By Paula Hendrickson
This is the time of year when networks order pilot episodes of shows they might want to add to their schedules for next season. Each network orders several pilots each year, but not all of them make it to air.
If some of the most buzzed about pilots are picked up, some viewers—especially all of you Baby Boomers—may find yourselves experiencing a triple case of déjà vu.
NBC’s pilots include updates of Charlie’s Angels and The Rockford Files, two of the 1970’s most iconic series. And CBS has ordered a highly-anticipated remake of Hawaii Five-O, which originally ran on CBS from 1968 to 1980.

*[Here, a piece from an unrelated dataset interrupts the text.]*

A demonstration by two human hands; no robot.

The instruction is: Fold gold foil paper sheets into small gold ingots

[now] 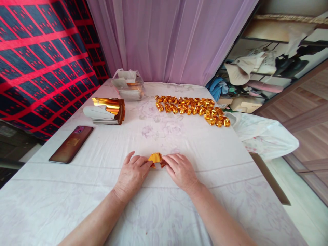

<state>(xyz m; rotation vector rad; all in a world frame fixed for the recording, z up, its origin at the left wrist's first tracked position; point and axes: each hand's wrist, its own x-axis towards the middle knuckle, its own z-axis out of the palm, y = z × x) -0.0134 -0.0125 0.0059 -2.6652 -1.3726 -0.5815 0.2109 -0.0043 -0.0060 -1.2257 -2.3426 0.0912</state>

Shortly after ordering the Hawaii Five-O pilot, CBS announced their golden boy, Australian actor Alex O’Loughlin, has been cast in Jack Lord’s old role of Steve McGarrett. Lost’s Daniel Dae Kim has signed on as Detective Chin Ho Kelly, with Battlestar Galactica’s Grace Park playing Chin Ho’s niece. (Coincidentally, Battlestar Galactica was arguably one of the most successful remakes of any series in history.)
It’s about time O’Loughlin got a break. CBS canceled his first series as a lead actor, Moonlight, in 2008. The next year, he did a memorable guest stint as a serial killer on CBS’s Criminal Minds, and last fall he landed the starring role in another CBS series, Three Rivers. (He also co-stars with Jennifer Lopez in this spring’s feature film, The Back-Up Plan, which—you guessed it—also has a connection, it’s produced by CBS Films.)

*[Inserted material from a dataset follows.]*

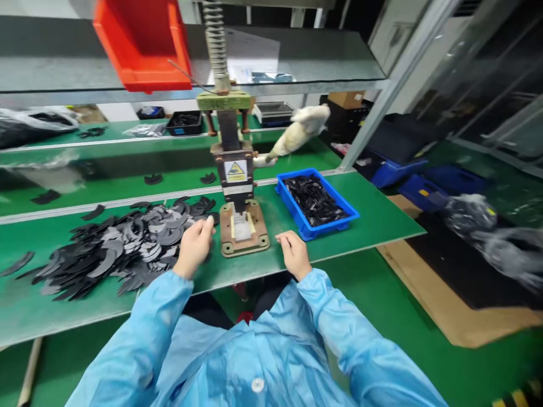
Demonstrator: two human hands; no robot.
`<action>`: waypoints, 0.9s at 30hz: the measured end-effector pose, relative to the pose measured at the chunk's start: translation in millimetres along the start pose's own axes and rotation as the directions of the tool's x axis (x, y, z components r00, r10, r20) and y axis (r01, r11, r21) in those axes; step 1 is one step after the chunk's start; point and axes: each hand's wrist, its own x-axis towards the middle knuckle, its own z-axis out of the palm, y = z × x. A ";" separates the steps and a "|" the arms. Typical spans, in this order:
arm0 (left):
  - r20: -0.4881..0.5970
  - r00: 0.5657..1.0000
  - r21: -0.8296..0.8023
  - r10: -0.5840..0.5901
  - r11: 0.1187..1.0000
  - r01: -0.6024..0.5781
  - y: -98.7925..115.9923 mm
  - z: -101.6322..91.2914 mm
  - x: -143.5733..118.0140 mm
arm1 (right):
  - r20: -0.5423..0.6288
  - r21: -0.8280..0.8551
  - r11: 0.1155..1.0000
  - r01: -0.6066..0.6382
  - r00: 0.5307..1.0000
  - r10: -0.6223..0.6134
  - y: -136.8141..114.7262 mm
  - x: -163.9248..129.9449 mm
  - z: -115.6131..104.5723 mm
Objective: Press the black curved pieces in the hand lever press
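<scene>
My left hand [195, 244] rests at the right edge of a heap of dark crescent-shaped flat parts [123, 249] on the green bench, fingers curled against the nearest pieces; whether it grips one I cannot tell. My right hand [293, 252] lies loosely curled on the bench just right of the hand press's base plate [245, 230], holding nothing that shows. The press [233, 164] stands between my hands, with a yellow warning label, a spring column above and a cloth-wrapped lever [299, 131] pointing right.
A blue tray [316, 202] of black parts sits right of the press. An orange bin [142, 42] stands on the upper shelf. Black trays and loose parts lie on the back bench. Cardboard, blue bins and plastic bags are on the floor at right.
</scene>
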 end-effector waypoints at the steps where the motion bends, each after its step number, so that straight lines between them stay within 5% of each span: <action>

I haven’t heard any casting news concerning Charlie’s Angels yet, but NBC recently announced that Dermot Mulroney (My Best Friend’s Wedding) will be tackling the role of Jim Rockford for the pilot. Talk about big shoes to fill. The success of the original series was largely the result of James Garner’s quirky charm.
There are other possible remakes in the mix—CW’s reworking of La Femme Nikita could well end up accompanying their “re-imaginings” of 90210 and Melrose Place, of the latter is even renewed. And NBC had been discussing a U.S. version of the immensely successful British series, Prime Suspect. Actually, it was more like a series of mini-series, all starring Helen Mirren as DCI Jane Tennison. That seems to be on the back-burner, perhaps because it would be next to impossible to try to best Mirren’s Emmy-winning performance.
Paula Hendrickson is a regular contributor to Emmy magazine and Variety, and has been published in numerous national publications, including American Bungalow, Television Week and TVGuide. Send in your suggestions to firstname.lastname@example.org.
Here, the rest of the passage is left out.